YOUR TASK: Output only the lines below from the one containing "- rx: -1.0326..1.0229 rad" to the one containing "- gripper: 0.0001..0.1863", exactly as written, both ends kept.

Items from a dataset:

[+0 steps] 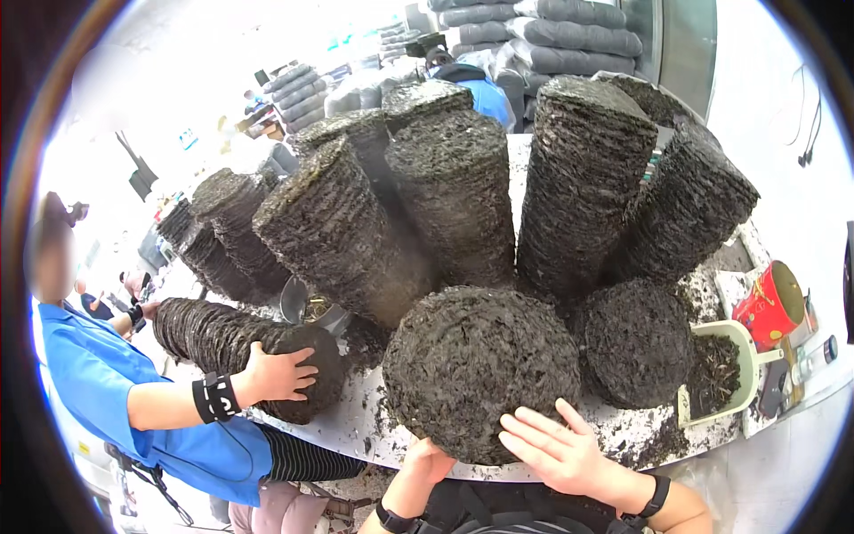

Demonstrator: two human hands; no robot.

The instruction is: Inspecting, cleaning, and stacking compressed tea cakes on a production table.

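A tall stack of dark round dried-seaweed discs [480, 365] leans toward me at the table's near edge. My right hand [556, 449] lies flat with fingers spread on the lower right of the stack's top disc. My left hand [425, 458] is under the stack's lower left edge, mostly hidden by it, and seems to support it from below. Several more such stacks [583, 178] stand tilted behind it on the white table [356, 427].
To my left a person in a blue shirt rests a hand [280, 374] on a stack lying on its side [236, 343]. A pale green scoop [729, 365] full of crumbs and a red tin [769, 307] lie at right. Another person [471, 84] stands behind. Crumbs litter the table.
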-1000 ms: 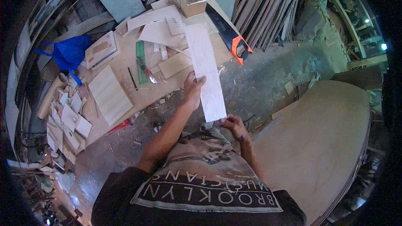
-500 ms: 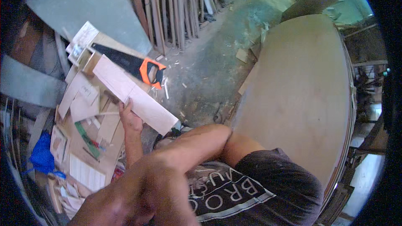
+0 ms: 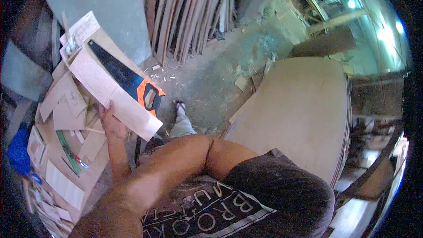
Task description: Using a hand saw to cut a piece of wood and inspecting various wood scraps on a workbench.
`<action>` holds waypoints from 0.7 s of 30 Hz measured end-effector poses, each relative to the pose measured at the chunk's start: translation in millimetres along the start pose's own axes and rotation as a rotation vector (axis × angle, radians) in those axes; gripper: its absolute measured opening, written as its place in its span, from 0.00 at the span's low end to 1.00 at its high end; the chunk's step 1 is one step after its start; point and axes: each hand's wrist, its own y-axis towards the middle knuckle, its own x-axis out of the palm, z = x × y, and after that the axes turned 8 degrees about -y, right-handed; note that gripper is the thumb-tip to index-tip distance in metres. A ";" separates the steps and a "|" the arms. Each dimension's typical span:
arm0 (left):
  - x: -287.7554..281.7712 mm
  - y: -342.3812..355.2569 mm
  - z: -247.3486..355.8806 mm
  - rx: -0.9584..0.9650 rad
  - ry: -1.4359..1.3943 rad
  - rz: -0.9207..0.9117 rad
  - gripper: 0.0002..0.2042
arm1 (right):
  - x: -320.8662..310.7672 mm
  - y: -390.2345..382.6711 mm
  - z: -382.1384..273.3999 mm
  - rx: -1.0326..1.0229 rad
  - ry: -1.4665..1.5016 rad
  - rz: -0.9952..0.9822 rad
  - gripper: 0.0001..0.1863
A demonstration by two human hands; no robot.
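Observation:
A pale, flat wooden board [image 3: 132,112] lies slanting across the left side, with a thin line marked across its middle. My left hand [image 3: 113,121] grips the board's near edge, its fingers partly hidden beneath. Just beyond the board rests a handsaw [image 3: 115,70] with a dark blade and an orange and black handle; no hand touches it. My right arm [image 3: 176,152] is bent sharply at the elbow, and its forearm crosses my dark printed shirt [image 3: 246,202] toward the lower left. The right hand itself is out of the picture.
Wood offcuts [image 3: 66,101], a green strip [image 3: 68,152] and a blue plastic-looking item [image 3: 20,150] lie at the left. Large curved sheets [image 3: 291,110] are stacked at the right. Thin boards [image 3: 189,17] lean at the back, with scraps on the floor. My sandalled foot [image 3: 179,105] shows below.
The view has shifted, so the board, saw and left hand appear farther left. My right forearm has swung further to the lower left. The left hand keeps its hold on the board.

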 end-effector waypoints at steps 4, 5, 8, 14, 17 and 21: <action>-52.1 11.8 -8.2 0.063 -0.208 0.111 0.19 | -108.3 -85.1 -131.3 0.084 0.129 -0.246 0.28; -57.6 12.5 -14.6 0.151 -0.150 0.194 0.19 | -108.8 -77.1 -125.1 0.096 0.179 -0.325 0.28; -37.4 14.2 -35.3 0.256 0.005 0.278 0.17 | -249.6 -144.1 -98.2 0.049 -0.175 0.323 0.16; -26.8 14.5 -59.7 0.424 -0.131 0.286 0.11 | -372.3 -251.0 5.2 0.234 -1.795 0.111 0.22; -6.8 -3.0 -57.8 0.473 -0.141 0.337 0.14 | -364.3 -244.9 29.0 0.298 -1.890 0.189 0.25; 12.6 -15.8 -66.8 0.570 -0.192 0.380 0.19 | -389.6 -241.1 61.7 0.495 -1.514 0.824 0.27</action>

ANSWER TO THIS EXERCISE:
  - rx: -1.0326..1.0229 rad
  - ry: -1.4665..1.5016 rad
  - rz: -0.9952..0.9822 rad
  - gripper: 0.0001..0.1863

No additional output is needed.